Kevin Buzzard (Jan 27 2021 at 20:32):

Got one: NSW 1.4.3 is a claim about a diagram commuting which has precisely one boundary map from degree $p+q$ to $p+q+1$. I don't even see how it makes sense to claim that this diagram commutes unless you announce your conventions and make it clear that anyone who uses that result needs to be using the same conventions for boundary maps. This is just like the nightmare I faced when writing some parts of Buzzard-Diamond-Jarvis and I had to try to figure out everyone's convention on Shimura varieties. Some people explicitly said they were using Deligne's convention for class field theory (typically the people working in large generality); some said explicitly they were using Artin's (typically the people doing Heegner point computations for Shimura curves over totally real fields, for whom the inverse is just an unnecessary bother for the equations they deal with) and some people simply did not say at all. Those folk of course had the best of both worlds, because in their ignorance they could borrow computations from all the literature instead of just half of it.

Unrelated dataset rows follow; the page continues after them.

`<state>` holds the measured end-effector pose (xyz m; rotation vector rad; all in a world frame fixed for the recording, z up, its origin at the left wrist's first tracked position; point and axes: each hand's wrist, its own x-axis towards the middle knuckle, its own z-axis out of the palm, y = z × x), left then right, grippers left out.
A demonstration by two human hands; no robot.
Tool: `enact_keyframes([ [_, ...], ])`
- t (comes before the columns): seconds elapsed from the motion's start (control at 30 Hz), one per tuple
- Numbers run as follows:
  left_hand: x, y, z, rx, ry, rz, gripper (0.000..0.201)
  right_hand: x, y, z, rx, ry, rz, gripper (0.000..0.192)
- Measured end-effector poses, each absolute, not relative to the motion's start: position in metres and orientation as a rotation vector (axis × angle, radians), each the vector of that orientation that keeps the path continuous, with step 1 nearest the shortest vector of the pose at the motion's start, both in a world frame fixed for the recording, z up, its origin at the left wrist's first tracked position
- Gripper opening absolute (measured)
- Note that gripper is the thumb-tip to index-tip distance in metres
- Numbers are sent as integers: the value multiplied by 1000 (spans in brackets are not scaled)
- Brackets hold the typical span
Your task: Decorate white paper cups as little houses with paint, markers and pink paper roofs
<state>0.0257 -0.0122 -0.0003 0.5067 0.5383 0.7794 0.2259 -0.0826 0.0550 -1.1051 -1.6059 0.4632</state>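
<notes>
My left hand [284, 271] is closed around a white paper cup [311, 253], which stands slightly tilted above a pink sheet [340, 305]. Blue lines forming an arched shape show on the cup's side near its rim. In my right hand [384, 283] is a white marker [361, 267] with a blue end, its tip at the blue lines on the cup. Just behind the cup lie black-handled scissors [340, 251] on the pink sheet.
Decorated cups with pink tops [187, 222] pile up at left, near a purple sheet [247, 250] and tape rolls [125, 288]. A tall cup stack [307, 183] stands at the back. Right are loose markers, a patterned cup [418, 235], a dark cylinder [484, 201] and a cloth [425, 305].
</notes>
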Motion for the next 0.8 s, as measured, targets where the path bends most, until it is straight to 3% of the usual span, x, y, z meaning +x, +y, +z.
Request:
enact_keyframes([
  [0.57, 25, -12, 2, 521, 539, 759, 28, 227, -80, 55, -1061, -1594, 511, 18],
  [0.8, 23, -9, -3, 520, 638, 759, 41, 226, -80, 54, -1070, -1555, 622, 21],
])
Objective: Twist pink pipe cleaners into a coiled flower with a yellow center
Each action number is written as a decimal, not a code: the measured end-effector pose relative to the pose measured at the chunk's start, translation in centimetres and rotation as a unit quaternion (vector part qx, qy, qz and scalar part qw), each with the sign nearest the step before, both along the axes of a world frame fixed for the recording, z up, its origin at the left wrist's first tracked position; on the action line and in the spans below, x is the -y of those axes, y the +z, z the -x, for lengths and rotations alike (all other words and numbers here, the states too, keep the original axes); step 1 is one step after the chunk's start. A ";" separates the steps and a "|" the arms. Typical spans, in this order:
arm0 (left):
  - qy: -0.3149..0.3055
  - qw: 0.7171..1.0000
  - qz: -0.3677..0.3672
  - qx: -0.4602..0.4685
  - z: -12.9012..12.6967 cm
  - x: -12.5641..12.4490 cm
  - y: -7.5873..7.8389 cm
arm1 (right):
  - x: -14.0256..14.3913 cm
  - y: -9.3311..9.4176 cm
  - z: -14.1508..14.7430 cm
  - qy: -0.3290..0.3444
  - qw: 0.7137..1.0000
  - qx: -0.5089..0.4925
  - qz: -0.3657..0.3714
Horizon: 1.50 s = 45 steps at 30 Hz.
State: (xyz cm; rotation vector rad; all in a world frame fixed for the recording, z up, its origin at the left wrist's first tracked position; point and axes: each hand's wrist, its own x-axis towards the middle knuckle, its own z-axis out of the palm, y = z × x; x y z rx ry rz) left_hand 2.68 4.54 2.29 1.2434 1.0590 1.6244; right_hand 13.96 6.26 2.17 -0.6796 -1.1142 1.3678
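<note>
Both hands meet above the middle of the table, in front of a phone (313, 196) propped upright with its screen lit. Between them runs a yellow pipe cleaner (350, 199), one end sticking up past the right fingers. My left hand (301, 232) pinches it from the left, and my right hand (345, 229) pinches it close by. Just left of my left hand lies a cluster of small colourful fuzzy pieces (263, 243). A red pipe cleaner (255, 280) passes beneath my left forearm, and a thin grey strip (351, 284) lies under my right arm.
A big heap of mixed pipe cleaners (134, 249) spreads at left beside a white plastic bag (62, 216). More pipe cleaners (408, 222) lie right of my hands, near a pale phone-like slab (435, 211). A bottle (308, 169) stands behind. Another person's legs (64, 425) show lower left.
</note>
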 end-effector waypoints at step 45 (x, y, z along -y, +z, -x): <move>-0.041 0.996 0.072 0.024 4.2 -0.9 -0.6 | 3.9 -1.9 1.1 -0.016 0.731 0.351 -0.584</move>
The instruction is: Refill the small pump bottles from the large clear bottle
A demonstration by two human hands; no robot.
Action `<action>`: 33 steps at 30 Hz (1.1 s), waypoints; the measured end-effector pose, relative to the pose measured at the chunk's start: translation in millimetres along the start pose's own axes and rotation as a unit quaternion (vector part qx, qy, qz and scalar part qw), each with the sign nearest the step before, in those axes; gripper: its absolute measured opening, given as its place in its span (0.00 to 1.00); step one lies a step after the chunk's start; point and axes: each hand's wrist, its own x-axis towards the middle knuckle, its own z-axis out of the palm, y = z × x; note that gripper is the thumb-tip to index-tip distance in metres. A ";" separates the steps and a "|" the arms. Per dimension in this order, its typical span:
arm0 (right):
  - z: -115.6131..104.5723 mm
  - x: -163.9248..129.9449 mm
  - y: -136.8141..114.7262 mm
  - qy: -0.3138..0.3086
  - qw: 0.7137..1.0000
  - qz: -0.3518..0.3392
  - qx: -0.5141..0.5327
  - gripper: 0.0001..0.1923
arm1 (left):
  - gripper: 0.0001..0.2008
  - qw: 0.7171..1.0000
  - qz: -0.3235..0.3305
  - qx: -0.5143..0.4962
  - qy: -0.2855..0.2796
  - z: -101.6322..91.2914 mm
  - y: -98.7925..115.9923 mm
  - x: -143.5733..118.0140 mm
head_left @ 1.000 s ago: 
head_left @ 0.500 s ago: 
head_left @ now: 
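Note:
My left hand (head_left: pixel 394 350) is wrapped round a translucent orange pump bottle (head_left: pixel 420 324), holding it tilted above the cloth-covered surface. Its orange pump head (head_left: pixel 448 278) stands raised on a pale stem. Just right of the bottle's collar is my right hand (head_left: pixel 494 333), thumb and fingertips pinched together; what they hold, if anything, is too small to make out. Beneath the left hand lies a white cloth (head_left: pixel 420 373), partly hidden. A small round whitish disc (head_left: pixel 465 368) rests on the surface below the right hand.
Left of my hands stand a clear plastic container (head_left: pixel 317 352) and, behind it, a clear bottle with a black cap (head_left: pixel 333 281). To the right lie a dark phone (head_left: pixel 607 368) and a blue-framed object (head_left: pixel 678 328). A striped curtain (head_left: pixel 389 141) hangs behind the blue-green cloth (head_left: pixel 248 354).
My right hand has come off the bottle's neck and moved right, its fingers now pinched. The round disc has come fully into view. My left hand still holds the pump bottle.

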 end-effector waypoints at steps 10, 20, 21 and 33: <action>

Adam Topaz (Jan 27 2021 at 20:32):

Sorry -- I have "zoom office hours" right now, so I can't really follow all the discussion...

Adam Topaz (Jan 27 2021 at 20:33):

But good to know that [NSW] has the details :)

Kevin Buzzard (Jan 27 2021 at 20:59):

I think I understand now. Let's say a pinning of a cohomology theory is a choice of signs for all boundary maps. Once it is pinned, then there is a choice of cup products $H^p(A)\times H^q(B)\to H^{p+q}(A\otimes B)$ whose sign depends on the pinning (i.e. if I change my boundary map $H^{37}(C)\to H^{38}(A)$ then some of these cup product maps change sign too) and which satisfies all the theorems in the book.

Adam Topaz (Jan 27 2021 at 21:11):

Yeah, that sounds reasonable. And as for the boundary map, in NSW they actually prove the snake lemma, and part of the proof is the "construction" of the boundary map, so that's what they take as their definition throughout.

Kevin Buzzard (Jan 27 2021 at 21:21):

I am still a bit confused by this because the boundary map in the snake lemma really _does_ feel like it's "more canonical than the other choice" -- like the obvious map from a vector space to its double-dual really is better than the one where you randomly introduce a minus sign.

Adam Topaz (Jan 27 2021 at 21:25):

What happens if we want to define group cohomology for semimodules :expressionless: ?

Filippo A. E. Nuccio (Jan 27 2021 at 21:27):

But there is something I don't understand: Grothendieck writes in his Tohokou :

Soit $T = (T^i), 0 \leq i\leq a$ un $\delta$-foncteur
covariant de $C$ dans $C'$, où $a > 0$. $T$ est dit un $\delta$-foncteur universel si pour tout $\delta$-foncteur $T '= (T'^i)$ fonctoriel défini pour les mêmes degrés, et tout morphisme fonctoriel $f^{i_0}$ de $T^{i_0}$ dans $T'^{i_0}$, il existe un seul morphisme et un seul $f$ de $T$ dans $T'$ qui pour le degré $i_0$ se réduise à $f^{i_0}$.

In particular, all our functors (say, group cohomology) are not universal $\delta$ functors, because the functorial isomorphism in question is not unique?

Adam Topaz (Jan 27 2021 at 21:28):

It is unique, but if you change the $\delta$ in one of these functors by $-\delta$ then you need to change the corresponding morphism comparing them as well.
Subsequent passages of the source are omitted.